In order to do this we need a list of SRR numbers that identify the
specific sequence files for RNA. Go to the [SRA Run
Selector](https://www.ncbi.nlm.nih.gov/Traces/study/?query_key=9&WebEnv=MCID_64358c3e49f6486f57b185c1&o=acc_s%3Aa)
for BioProject 900235 and select the files of interest.
To make things easier and faster, we’re going to compare 2 life-history
groups, with an n=4 for each group. In this case, let’s compare 4
Embryos (an early stage) to 4 Attached Recruits (a later stage).
Select the files of interest, click ‘Accession List’ and the list of
file run ID’s will be downloaded in a text file named `SRR_Acc_list.txt`
, upload this list into the `data` folder.

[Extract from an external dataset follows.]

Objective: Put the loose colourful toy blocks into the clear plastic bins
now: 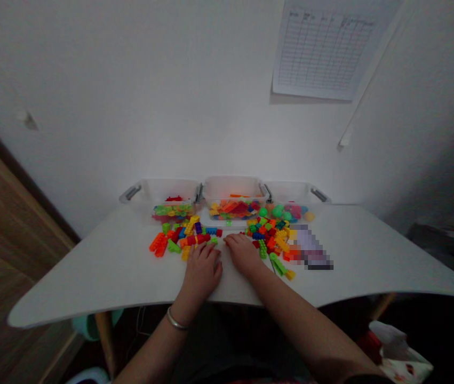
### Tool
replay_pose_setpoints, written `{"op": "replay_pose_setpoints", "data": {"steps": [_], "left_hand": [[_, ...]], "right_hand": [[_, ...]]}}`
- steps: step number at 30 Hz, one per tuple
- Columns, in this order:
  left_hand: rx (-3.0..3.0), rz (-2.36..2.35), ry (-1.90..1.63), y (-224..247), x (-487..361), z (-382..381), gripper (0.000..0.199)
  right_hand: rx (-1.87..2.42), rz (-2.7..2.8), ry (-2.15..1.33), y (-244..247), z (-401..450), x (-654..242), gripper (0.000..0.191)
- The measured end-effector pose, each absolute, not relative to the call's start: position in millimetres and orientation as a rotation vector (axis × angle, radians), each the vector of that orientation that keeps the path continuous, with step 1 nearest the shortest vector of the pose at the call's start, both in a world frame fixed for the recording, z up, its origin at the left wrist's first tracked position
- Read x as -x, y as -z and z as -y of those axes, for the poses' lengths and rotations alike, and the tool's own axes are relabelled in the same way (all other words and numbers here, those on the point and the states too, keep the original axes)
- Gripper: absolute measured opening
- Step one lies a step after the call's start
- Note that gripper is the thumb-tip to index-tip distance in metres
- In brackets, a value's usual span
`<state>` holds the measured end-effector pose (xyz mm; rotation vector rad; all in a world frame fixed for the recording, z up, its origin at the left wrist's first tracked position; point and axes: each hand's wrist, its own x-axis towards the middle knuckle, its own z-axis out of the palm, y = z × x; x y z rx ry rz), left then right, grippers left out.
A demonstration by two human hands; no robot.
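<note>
Left hand (202, 265) loosely spread, no grip visible, at toy bricks (204, 237), frame centre; right hand (244, 253) half-curled, any hold hidden. Sideways sweep of right forearm (299, 309) could knock green brick (278, 263) off table (122, 277).

The table (98, 269) spans the middle of the frame, against the wall (150, 106). Along its back, the left box (170, 188), middle box (235, 188) and right box (293, 192) stand in a row. Before them lie a left heap of blocks (195, 240) and a right heap of blocks (269, 234). The left hand (202, 265) is at the left heap's near side; the right hand (243, 252) is between the heaps. A paper sheet (326, 56) hangs at upper right.
</note>
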<state>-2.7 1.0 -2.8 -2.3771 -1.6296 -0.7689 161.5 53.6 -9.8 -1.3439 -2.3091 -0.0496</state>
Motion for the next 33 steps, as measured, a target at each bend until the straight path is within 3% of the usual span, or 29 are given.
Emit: {"op": "replay_pose_setpoints", "data": {"steps": [7,16,23,28,33], "left_hand": [[2.389,1.628,0.781,3,3,-1,0.025],[2.388,1.619,0.792,4,3,-1,0.026],[2.41,1.657,0.785,3,4,-1,0.026],[2.406,1.66,0.793,6,6,-3,0.027],[2.403,1.662,0.804,7,5,-2,0.027]], "right_hand": [[1.371,2.314,-0.036,4,-49,-160,0.022],[1.238,2.172,-0.103,1,-49,-161,0.025],[1.151,1.701,0.082,-48,-91,-193,0.025],[1.347,1.493,0.095,-88,-129,-211,0.025],[1.633,1.501,0.105,-93,-142,-215,0.026]]}}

## Navigate to or create the directory where you will download the fastq files
``` bash
# move to large data hard-drive
cd /home/shared/8TB_HDD_01
# make a new directory named 'mcap', short for Montipora capitata
mkdir mcap
```
# Download the fastq files
Roberts Lab Resources Github
[issue#1569](https://github.com/RobertsLab/resources/issues/1569) thread
Using `sratoolkit.3.0.2-ubuntu64` which is already downloaded in
`/home/shared` folder
> **Caution**
>
> The following code will take some time, run it and go take a wee break
``` bash
/home/shared/sratoolkit.3.0.2-ubuntu64/bin/./fasterq-dump \
--outdir /home/shared/8TB_HDD_01/mcap \
--progress \
SRR22293447 \
SRR22293448 \
SRR22293449 \
SRR22293450 \
SRR22293451 \
SRR22293452 \
SRR22293453 \
SRR22293454
```
Absolute path to fastq files in raven:
`/home/shared/8TB_HDD_01/mcap/`
Relative path to fastq files in raven:
`cd ../../../../../8TB_HDD_01/mcap/`
Check that the fastq files are downloaded:
``` bash
cd /home/shared/8TB_HDD_01/mcap/
ls
```
> **Tip**
>
> The fastq files have been downloaded from NCBI!